The game’s national average was a mere 7.0/14, however, with many Eastern markets delivering lower-than-usual scores due to the late hour. Not surprisingly, some Western markets (where the game started at 7 p.m.) fared reasonably well: Seattle (9.7/19), San Francisco (9.2/20) and Los Angeles (7.9/15) were all above average.

ABC appeared to be a beneficiary of the baseball rain delay, as its “Saturday Night Football” college matchup between Penn State and Ohio State scored better than expected.

That game, a matchup of top-10 teams that figured to score well regardless of the World Series delay, likely will stand as the night’s top program in both demos and overall audience (more than 10 million viewers), earning the franchise’s best scores since the start of the television season.

In latenight, NBC’s “Saturday Night Live” averaged a 7.1/18 in Nielsen’s metered-market households, a 73% increase over the show’s average for originals in October of last year. The edition, hosted by “Mad Men” star Jon Hamm, came in below recent episodes, though, as the show has been on a hot streak of late.

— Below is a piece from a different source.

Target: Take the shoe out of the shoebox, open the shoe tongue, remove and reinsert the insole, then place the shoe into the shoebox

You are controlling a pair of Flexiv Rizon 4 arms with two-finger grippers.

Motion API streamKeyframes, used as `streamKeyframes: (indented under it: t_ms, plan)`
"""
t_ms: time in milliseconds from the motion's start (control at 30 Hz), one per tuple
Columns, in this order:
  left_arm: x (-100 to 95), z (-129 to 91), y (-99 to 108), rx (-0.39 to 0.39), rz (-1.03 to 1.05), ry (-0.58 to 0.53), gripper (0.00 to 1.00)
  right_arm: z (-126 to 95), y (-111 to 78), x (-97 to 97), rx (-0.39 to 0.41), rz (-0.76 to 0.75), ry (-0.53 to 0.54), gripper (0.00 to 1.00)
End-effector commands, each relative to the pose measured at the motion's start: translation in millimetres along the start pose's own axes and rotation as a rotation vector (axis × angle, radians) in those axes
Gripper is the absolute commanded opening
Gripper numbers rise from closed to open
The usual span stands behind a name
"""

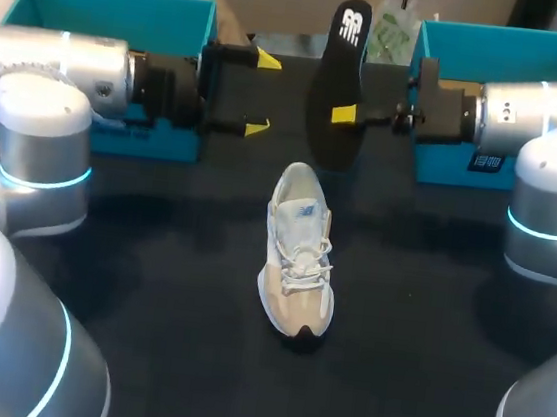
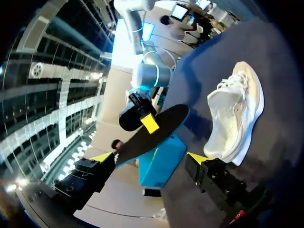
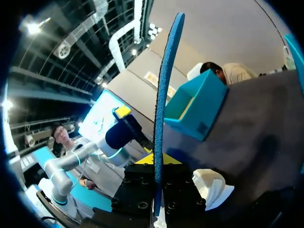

Of note on Thursday was another CBS victory, courtesy of timeslot victories by “Survivor” (4.4/12 in 18-49, 13.31m) and “CSI” (5.5/13, 19.49m). CSI edged ABC’s “Grey’s Anatomy” (5.4/13, 14.45m) and also beat out the World Series.

Surprisingly, ABC’s young-female magnet “Grey’s Anatomy” was down opposite baseball, while CBS’ older and more male “CSI” was up.

At 10, NBC vet “ER” (3.2/8 in 18-49, 8.82m) and CBS rookie “Eleventh Hour” (3.1/8, 11.85m) were in a tight battle for second to baseball, while ABC’s “Life on Mars” (2.4/6, 7.86m) was down a tick from the previous week to finish well behind the pack.

In the night’s opening hour, NBC’s 8:30 entry “Kath & Kim” (2.2/6 in 18-49, 4.99m) was down for a second straight week following its solid debut. ABC’s “Ugly Betty” (2.8/8, 8.70m) was up slightly, posting best-since-premiere scores.